We are now at the center of a contradiction in the rules that arose when they were re-written in 1994 and the requirement that a foul be “intentional” was removed (except for hand-ball). From 1994 on, the referee was relieved of the mighty difficult, maybe impossible, task of trying to decide whether a player’s action was intentional or not. Instead, came the three-part requirement mentioned above -- which is a very strange grouping indeed.
Two of the criteria make the foul pretty obvious by requiring a level of violence (reckless means a yellow card, excessive force means a red). But for lesser trips -- the Agger type -- “careless” is now the key word, the one that defines the foul. So what does careless mean? The Rules tell us: careless means that “the player has shown a lack of attention or consideration when making a challenge or that he acted without precaution.”
That is a nice try, but of course it’s far from a cast-iron definition. It leaves plenty of latitude for the referee to use his judgment. It also creates another point of vagueness by referring to “a challenge,” not specifically to a trip.
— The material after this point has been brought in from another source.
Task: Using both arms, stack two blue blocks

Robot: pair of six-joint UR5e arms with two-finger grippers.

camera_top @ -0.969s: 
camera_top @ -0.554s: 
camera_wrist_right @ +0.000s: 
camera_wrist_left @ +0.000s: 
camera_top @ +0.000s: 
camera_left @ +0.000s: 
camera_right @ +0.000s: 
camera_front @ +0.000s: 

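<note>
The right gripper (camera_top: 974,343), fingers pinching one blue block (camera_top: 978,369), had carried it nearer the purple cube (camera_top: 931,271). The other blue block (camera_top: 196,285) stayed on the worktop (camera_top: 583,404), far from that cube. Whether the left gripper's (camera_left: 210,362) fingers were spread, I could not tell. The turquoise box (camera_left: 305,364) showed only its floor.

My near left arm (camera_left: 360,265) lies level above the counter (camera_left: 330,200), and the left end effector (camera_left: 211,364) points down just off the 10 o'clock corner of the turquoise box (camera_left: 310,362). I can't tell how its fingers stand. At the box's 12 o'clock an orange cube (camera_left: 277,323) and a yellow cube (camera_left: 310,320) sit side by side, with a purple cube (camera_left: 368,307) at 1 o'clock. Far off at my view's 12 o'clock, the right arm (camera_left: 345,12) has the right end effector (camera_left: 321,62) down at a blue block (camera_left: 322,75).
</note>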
The rule itself, however, does not mention the word challenge.
But declaring that a trip is only a foul if it is “careless,” also implies that a trip that is not careless (which must mean that the trip was deliberate or premeditated), and that involves no violence -- exactly the sort of light clip that Ferguson says Agger inflicted on Berbatov -- is NOT a foul.
That is the clear logic of the situation. And it applies not only to tripping, but also to kicking, jumping at, charging, striking and pushing an opponent. So, if Agger’s trip was intentional it should not be punished as it could not be described as “careless,” and only if the trip was accidental should the penalty be given.
Obviously an absurd situation -- and one that has existed now for 16 years merely because everyone pretends that it doesn’t exist. The rule needs rewording. Certainly, part of the problem is a semantic confusion arising from the desire to avoid using the word “intentional.” But replacing it with “careless” has introduced new ambiguities that have the unintended consequence of exonerating certain intentional fouls.
Yet another example, I’m afraid, of the feckless way in which the International Board goes about its key tasks as creator and guardian of the playing rules of the sport.